* [What is required]: Retype the entries below word for word, leaving none out.
(Beginning of Exercise inputs)
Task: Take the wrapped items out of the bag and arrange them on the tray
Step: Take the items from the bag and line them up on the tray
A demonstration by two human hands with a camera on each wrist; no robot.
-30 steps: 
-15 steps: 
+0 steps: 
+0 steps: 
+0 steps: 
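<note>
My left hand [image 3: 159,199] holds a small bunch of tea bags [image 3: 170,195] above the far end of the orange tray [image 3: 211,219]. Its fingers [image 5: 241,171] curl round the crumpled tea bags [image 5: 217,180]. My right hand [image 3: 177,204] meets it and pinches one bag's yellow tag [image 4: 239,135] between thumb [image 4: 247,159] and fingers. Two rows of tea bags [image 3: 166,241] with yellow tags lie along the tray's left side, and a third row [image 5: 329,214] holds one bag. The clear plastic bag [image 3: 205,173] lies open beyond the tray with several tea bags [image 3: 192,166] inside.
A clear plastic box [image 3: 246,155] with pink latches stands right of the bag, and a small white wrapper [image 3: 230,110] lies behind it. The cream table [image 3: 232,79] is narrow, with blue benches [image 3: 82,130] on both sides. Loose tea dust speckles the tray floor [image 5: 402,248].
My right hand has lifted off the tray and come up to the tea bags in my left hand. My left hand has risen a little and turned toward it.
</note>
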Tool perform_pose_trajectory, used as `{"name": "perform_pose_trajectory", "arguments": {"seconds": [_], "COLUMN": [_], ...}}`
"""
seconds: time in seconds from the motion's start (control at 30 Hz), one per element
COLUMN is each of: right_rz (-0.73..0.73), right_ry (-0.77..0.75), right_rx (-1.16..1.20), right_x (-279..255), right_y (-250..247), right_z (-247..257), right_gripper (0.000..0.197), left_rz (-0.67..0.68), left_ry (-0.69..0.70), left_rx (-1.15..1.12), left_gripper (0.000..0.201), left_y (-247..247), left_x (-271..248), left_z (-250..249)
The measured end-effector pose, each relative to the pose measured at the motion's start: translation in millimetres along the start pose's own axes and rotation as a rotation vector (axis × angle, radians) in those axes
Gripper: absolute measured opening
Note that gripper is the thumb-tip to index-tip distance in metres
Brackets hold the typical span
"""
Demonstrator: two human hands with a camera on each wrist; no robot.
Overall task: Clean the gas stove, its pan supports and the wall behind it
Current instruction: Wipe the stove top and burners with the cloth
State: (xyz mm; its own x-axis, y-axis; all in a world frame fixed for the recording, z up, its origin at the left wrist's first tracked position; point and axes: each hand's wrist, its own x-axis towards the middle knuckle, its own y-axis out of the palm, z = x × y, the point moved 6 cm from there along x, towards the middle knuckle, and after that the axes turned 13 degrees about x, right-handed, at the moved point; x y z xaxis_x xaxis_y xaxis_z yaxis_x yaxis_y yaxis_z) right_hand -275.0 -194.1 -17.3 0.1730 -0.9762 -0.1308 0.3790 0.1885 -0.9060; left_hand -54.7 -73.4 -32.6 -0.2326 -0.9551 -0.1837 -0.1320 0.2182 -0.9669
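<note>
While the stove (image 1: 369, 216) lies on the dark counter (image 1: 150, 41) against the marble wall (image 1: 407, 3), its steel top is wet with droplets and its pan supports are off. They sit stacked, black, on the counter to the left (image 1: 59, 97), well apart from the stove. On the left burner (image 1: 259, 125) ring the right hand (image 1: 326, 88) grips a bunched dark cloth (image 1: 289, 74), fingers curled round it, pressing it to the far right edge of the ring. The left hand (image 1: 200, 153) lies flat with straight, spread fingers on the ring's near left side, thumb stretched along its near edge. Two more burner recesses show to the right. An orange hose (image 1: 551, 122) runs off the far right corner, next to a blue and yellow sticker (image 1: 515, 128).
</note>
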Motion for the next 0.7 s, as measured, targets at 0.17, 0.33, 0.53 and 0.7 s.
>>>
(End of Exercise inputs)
* [Solution for this problem]:
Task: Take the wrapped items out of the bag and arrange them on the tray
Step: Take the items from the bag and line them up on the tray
A demonstration by two human hands with a camera on each wrist; no robot.
-30 steps: 
-15 steps: 
+0 steps: 
+0 steps: 
+0 steps: 
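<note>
My left hand [image 3: 159,199] holds a small bunch of tea bags [image 3: 170,195] above the far end of the orange tray [image 3: 211,219]. Its fingers [image 5: 241,171] curl round the crumpled tea bags [image 5: 217,180]. My right hand [image 3: 177,204] meets it and pinches one bag's yellow tag [image 4: 239,135] between thumb [image 4: 247,159] and fingers. Two rows of tea bags [image 3: 166,241] with yellow tags lie along the tray's left side, and a third row [image 5: 329,214] holds one bag. The clear plastic bag [image 3: 205,173] lies open beyond the tray with several tea bags [image 3: 192,166] inside.
A clear plastic box [image 3: 246,155] with pink latches stands right of the bag, and a small white wrapper [image 3: 230,110] lies behind it. The cream table [image 3: 232,79] is narrow, with blue benches [image 3: 82,130] on both sides. Loose tea dust speckles the tray floor [image 5: 402,248].
My right hand has lifted off the tray and come up to the tea bags in my left hand. My left hand has risen a little and turned toward it.
</note>
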Tool perform_pose_trajectory, used as `{"name": "perform_pose_trajectory", "arguments": {"seconds": [_], "COLUMN": [_], ...}}`
"""
seconds: time in seconds from the motion's start (control at 30 Hz), one per element
COLUMN is each of: right_rz (-0.73..0.73), right_ry (-0.77..0.75), right_rx (-1.16..1.20), right_x (-279..255), right_y (-250..247), right_z (-247..257), right_gripper (0.000..0.197), left_rz (-0.67..0.68), left_ry (-0.69..0.70), left_rx (-1.15..1.12), left_gripper (0.000..0.201), left_y (-247..247), left_x (-271..248), left_z (-250..249)
The measured end-effector pose, each relative to the pose measured at the motion's start: translation in millimetres along the start pose's own axes and rotation as a rotation vector (axis × angle, radians) in those axes
Gripper: absolute measured opening
Note that gripper is the thumb-tip to index-tip distance in metres
Brackets hold the typical span
"""
Demonstrator: two human hands with a camera on each wrist; no robot.
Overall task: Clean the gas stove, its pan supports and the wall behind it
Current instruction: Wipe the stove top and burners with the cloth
State: (xyz mm; its own x-axis, y-axis; all in a world frame fixed for the recording, z up, its origin at the left wrist's first tracked position; point and axes: each hand's wrist, its own x-axis towards the middle knuckle, its own y-axis out of the palm, z = x × y, the point moved 6 cm from there along x, towards the middle knuckle, and after that the axes turned 13 degrees about x, right-handed, at the moved point; x y z xaxis_x xaxis_y xaxis_z yaxis_x yaxis_y yaxis_z) right_hand -275.0 -194.1 -17.3 0.1730 -0.9762 -0.1308 0.3790 0.1885 -0.9060; left_hand -54.7 -73.4 -32.6 -0.2326 -0.9551 -0.1837 -0.1320 0.2182 -0.9669
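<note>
While the stove (image 1: 369, 216) lies on the dark counter (image 1: 150, 41) against the marble wall (image 1: 407, 3), its steel top is wet with droplets and its pan supports are off. They sit stacked, black, on the counter to the left (image 1: 59, 97), well apart from the stove. On the left burner (image 1: 259, 125) ring the right hand (image 1: 326, 88) grips a bunched dark cloth (image 1: 289, 74), fingers curled round it, pressing it to the far right edge of the ring. The left hand (image 1: 200, 153) lies flat with straight, spread fingers on the ring's near left side, thumb stretched along its near edge. Two more burner recesses show to the right. An orange hose (image 1: 551, 122) runs off the far right corner, next to a blue and yellow sticker (image 1: 515, 128).
</note>
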Motion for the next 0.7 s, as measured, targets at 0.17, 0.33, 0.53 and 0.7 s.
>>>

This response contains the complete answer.